I think you are confusing the source code minification of HTML, and GZIP compression. The latter is quite common (for example using mod_gzipon Apache, article here) and should be enough in most cases. It is totally internal between the server and the browser, you can't see it in the source code.

Actual minification of the HTML is not really worth doing except for sites where a saved byte can mean tens of thousands of dollars in traffic savings (like for Google.)

Pekka
  • 442,112
  • 142
  • 972
  • 1,088
  • Minifaction also makes it harder to steal or reverse engineer. – Konrad Garus Mar 11 '10 at 13:47
  • 2
    @Konrad Don't confuse minification with obfuscation. Any decent IDE that can format source code will turn minified code back to cleanly formatted with no effort. – Gordon Apr 08 '10 at 10:42
  • 1
    @Konrad Your point is valid but not for HTML IMO. It's not possible to minify (or obfuscate) HTML in a way that can't be restored using a simple source code formatter as far as I can see. It's different with CSS and JS, though. – Pekka Apr 08 '10 at 10:43
  • There isn't really anything to gain by reverse engineering HTML code. – Lotus Notes Jul 02 '10 at 19:28
2

HTML minification apprently doesn't matter that much for Stackoverflow. I did a little test based on the HTML source of the frontpage.
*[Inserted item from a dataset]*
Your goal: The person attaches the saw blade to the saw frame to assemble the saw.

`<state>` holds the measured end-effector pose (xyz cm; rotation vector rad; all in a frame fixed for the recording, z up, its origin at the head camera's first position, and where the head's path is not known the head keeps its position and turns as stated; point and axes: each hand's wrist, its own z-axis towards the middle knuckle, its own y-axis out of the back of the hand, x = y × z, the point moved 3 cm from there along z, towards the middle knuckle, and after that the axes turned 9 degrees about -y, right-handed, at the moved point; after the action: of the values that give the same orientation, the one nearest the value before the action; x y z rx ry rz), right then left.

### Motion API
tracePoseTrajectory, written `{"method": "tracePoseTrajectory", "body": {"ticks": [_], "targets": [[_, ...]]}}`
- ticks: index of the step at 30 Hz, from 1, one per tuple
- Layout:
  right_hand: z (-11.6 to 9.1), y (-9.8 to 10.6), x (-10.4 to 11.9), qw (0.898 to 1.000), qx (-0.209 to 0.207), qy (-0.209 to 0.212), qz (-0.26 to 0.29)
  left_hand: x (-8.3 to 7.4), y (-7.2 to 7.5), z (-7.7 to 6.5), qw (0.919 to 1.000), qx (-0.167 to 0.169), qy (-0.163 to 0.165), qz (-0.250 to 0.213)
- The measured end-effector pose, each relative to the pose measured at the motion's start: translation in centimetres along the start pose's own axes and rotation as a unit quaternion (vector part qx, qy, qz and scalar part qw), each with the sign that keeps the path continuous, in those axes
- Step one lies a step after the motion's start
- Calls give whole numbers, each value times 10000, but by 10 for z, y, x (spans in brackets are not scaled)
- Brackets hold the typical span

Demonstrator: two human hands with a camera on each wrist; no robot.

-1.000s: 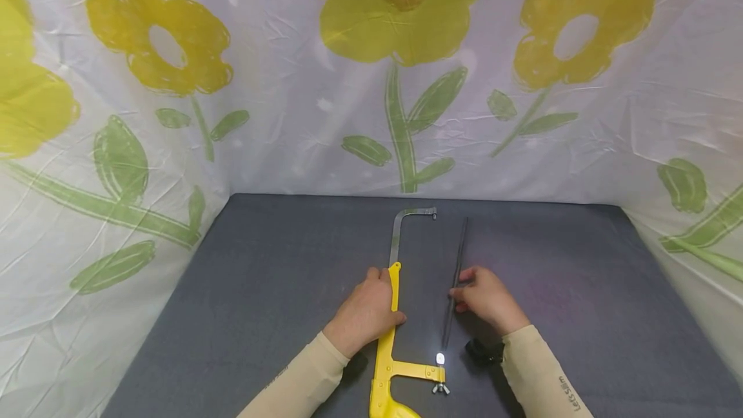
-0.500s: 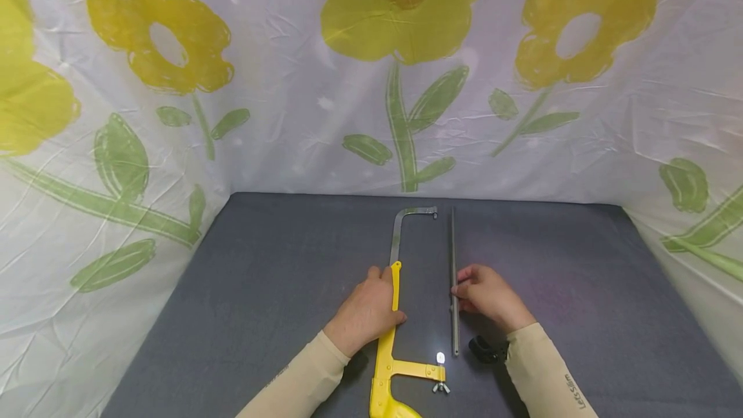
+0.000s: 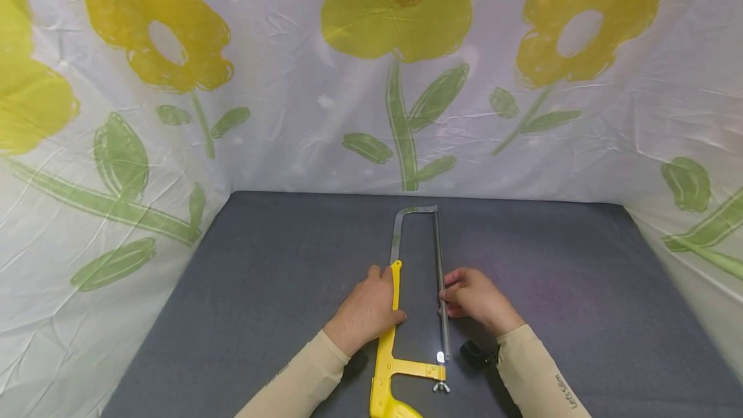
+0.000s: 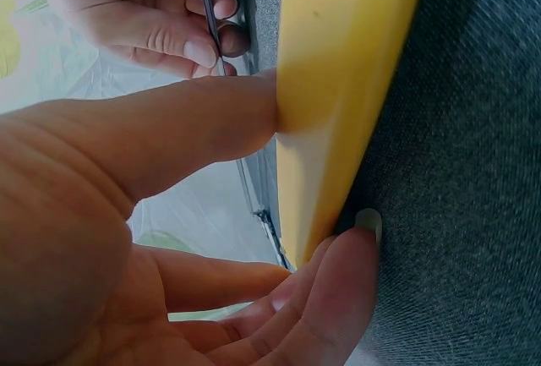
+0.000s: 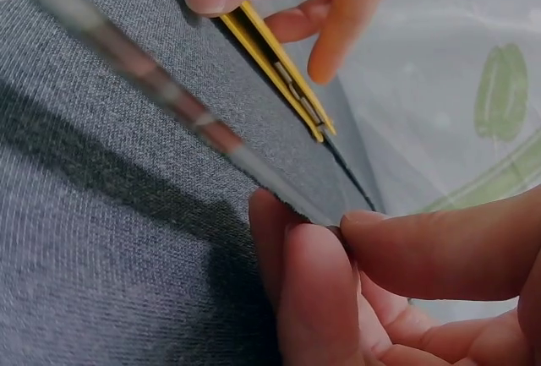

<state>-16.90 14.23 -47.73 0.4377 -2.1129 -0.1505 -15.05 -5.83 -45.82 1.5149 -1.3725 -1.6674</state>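
Observation:
A hacksaw frame [image 3: 384,357] with a yellow body and a silver front bow [image 3: 396,231] lies on the dark cloth. My left hand [image 3: 364,309] grips its yellow bar, thumb on one side and fingers on the other in the left wrist view. Between thumb and fingers of my right hand [image 3: 480,302] is a thin grey hacksaw blade [image 3: 438,240], its toothed edge showing in the right wrist view [image 5: 262,178]. The blade runs along the frame's open side. Its far end overlaps the bow tip, its near end the silver blade holder [image 3: 440,358] above the wing nut [image 3: 441,387].
Dark grey cloth [image 3: 278,289] covers the table. A white sheet [image 3: 278,121] printed with yellow flowers hangs behind and along both sides. A black strap-like piece [image 3: 477,353] shows below my right wrist.
My right hand has turned the blade from slanted to nearly straight and brought it left, from beside the frame to its open side. The left hand and frame stay in place.

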Motion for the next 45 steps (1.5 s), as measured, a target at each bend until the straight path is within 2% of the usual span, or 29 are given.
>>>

Raw content length: 207454 bytes
Gzipped content length: 30915 bytes
Trimmed content length: 176354 bytes
Trimmed and gzipped content length: 29658 bytes

SO already uses GZIP compression, so trimming whitespace (actually, HTML minification, or "HTML compression" as you call it) would save "only" around 1KB of bandwidth per response. For gigants with over 1 million pageviews per day HTML minification would already save over 1GB of bandwidth per day (actually, SO would save that much as well). Google serves billions of pageviews per day and every byte of difference would save gigabytes per day.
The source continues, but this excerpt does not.